Work request: Examine each line of the data. Copy those that contain the string "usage".

Available data:
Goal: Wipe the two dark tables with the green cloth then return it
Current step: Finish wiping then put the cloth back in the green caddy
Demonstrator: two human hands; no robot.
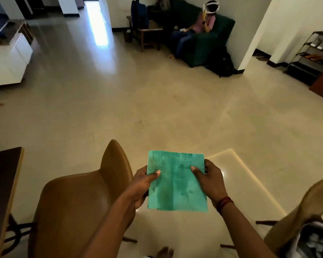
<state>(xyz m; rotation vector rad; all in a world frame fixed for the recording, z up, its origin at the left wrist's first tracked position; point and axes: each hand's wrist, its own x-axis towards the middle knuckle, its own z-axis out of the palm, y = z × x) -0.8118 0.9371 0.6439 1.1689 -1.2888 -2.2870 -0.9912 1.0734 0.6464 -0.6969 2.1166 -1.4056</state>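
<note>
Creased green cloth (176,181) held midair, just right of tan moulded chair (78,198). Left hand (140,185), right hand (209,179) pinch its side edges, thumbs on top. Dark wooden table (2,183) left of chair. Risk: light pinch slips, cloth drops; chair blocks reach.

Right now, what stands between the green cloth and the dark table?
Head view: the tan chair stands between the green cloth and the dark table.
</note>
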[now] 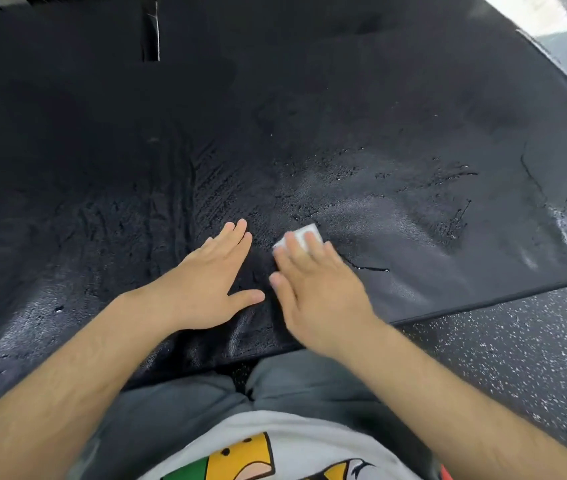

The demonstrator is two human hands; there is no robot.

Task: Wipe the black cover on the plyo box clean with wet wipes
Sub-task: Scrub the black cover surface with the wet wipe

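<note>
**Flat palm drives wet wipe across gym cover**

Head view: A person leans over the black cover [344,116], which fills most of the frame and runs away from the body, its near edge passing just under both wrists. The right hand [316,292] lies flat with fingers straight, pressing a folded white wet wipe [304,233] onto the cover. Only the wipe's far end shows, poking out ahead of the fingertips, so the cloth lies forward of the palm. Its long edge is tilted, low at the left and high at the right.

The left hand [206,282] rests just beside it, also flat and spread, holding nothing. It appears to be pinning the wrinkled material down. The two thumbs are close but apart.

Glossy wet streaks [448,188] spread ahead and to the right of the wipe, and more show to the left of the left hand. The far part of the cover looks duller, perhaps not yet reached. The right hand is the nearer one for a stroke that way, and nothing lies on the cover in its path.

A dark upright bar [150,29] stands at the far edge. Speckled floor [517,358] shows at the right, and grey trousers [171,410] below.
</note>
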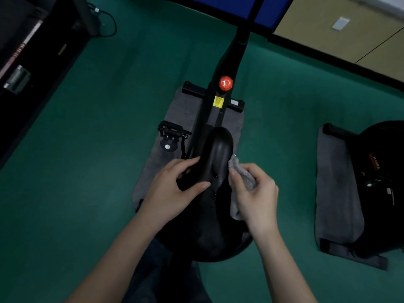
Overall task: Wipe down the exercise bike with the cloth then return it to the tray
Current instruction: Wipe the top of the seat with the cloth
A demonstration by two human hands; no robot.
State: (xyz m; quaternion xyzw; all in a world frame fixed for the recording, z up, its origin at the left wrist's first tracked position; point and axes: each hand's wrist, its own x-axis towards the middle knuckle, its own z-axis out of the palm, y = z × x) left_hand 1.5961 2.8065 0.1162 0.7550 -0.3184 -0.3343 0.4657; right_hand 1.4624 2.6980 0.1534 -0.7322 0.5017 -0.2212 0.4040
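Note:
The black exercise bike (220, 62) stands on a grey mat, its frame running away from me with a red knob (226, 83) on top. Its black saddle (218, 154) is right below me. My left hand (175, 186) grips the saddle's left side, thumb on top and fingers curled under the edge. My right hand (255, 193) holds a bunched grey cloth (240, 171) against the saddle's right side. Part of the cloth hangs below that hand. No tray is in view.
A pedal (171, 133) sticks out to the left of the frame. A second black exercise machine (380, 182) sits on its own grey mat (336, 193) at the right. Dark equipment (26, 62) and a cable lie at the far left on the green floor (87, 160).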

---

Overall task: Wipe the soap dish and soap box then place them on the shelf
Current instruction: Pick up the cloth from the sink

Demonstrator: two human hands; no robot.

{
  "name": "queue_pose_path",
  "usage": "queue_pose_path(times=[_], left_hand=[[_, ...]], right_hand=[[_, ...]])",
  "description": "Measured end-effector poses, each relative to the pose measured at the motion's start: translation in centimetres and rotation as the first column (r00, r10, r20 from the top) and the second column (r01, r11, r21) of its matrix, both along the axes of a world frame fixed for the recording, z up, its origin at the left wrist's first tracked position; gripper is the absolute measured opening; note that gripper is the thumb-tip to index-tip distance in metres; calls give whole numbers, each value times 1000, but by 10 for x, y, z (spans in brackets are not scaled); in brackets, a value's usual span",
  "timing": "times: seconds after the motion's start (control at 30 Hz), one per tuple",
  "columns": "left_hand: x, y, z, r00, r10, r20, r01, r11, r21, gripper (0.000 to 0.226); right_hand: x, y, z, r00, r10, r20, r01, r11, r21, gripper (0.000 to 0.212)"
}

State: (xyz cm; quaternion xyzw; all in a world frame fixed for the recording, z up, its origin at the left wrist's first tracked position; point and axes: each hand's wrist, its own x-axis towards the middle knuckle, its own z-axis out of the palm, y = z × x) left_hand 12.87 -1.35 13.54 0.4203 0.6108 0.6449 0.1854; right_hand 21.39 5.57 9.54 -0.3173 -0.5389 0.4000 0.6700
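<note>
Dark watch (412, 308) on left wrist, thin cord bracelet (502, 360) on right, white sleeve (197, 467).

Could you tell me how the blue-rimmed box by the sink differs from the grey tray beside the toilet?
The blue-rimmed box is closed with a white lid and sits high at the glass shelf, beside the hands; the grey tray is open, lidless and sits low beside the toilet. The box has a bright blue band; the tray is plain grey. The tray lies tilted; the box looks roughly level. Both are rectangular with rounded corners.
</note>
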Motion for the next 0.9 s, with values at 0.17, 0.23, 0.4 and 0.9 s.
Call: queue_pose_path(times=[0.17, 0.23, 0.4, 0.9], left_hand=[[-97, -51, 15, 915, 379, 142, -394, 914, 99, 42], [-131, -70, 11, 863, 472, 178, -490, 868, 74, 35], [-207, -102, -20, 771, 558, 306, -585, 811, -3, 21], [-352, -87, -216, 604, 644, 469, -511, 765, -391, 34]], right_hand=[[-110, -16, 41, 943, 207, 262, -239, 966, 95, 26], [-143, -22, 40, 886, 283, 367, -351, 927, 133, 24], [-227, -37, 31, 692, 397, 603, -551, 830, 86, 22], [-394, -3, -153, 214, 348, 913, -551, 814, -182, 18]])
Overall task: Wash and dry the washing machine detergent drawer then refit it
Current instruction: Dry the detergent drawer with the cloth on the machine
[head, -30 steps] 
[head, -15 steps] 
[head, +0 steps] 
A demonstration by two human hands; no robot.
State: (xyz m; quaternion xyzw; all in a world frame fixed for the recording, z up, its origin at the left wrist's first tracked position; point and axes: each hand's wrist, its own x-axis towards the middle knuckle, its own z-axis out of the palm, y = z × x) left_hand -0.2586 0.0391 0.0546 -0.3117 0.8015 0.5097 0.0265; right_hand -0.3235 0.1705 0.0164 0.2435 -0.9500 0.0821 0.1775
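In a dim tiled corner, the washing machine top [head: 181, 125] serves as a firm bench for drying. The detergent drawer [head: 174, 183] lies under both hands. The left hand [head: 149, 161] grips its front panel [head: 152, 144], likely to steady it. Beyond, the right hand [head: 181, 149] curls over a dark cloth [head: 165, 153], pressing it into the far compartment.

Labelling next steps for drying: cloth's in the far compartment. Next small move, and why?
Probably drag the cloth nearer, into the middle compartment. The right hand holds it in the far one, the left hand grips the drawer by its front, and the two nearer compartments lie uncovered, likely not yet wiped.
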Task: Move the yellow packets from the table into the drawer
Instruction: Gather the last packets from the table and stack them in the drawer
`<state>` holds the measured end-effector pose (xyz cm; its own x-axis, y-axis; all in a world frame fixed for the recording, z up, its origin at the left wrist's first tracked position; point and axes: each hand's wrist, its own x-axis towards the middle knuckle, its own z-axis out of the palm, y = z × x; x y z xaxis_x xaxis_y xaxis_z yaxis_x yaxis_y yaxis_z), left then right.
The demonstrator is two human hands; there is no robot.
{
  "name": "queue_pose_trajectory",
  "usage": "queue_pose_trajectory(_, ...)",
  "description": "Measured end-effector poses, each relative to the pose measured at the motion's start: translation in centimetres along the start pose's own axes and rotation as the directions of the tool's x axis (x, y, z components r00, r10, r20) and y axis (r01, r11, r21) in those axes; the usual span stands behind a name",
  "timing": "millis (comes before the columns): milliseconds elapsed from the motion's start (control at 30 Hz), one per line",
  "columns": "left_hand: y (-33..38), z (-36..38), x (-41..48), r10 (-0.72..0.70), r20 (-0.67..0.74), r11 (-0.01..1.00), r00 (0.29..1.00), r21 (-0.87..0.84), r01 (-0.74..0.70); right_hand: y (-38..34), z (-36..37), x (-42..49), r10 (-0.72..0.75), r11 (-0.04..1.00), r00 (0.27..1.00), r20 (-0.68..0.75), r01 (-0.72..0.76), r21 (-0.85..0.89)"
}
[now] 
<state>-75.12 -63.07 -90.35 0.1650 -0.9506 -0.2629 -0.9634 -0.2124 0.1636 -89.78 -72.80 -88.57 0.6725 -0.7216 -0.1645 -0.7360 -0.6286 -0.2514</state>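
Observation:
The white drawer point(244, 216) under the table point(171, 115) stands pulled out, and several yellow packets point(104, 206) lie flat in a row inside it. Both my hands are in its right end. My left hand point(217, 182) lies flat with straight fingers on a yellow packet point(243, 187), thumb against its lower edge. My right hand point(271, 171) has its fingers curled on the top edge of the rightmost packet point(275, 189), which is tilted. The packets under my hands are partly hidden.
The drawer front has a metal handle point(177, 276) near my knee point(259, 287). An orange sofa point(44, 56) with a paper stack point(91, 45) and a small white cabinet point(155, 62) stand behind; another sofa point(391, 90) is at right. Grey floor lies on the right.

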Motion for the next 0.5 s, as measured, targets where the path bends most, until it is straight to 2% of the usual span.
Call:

Exercise solution:
  "usage": "queue_pose_path(times=[_], left_hand=[[_, ...]], right_hand=[[_, ...]])",
  "usage": "queue_pose_trajectory(_, ...)",

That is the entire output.